Translation books reviewed
This post to the NBR Japan forum reviews three Japanese-language books on the art and business of translation. Looks like I might have to head down to the bookstore on the first floor and take a look at one or more of them.
The books are:
- Torikai Kumiko, Rekishi o kaeta goyaku (Mistranslations that changed history), Shincho Bunko, Shincho-sha, April 1998 [Amazon.co.jp]
- Iwanami Shoten Editorial Department, ed., Honyakuka no shigoto (The work of translators), Iwanami Shinsho, December 2006 [Amazon.co.jp]
- Murakami Haruki and Shibata Motoyuki, Honyaku yawa (Evening tales of translation), Bunshun Shinsho, Bungei Shunju, October 2000 [Amazon.co.jp]
This last work was reviewed by Kevin Kirton in the Spring 2001 JAT Bulletin. (Bulletins are available online if you’re a JAT member.) He writes:
One of the translation issues that this book illustrates very clearly is that if you intend to translate anything, you have to be prepared to make yourself completely vulnerable: vulnerable in the sense that there is no perfect translation, only good translations and bad translations—or, more precisely, subjectively better or subjectively worse translations. You will always be open to criticism that you have not captured the original completely, that the nuance of your translation is off target, that this sentence is weak, that this word is wrong. How many native Japanese-writing translators would feel more competent than Murakami and Shibata to translate Raymond Carver? [Short stories by Carver and Paul Aster are presented in this book alongside their translations by the two Japanese.] Even still, comparing their translations side by side with the original, you will come across sections where it is clearly possible to see that one translation is somehow better than the other. Murakami and Shibata note numerous examples of this while discussing their parallel translations. So, whether you decide to view this aspect of translation as a challenge, or as a reason to take comfort in imperfection, the message is the same: prepare to make yourself as vulnerable to criticism as Murakami and Shibata have so graciously offered to be in this book.

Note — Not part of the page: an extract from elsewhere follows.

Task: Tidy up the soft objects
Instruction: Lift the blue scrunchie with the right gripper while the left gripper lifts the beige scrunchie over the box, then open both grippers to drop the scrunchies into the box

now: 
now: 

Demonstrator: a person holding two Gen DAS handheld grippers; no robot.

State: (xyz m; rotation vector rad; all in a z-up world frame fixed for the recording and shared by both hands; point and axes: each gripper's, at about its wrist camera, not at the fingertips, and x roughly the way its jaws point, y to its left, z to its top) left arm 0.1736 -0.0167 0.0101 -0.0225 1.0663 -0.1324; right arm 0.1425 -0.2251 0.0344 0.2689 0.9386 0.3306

It is a good idea for translators to open themselves up to criticism. The problem is that this criticism can be hard to come by at times. If you’re a freelancer sending off your jobs via email, they often seem to disappear into the black hole of the Internet. Sure, some money lands in your bank account on the fifteenth of the next month, but there isn’t any feedback to speak of for a lot of work. Finding clients who have an active interest in making you a better translator by keeping that communication flowing, or working in-house to get that built-in feedback every day, are two ways to gain the criticism that improves your work. (The other way is to get published and go read comments on the Amazon.com page, I suppose. Most of them will be on the writing as writing and not as a translation, though.)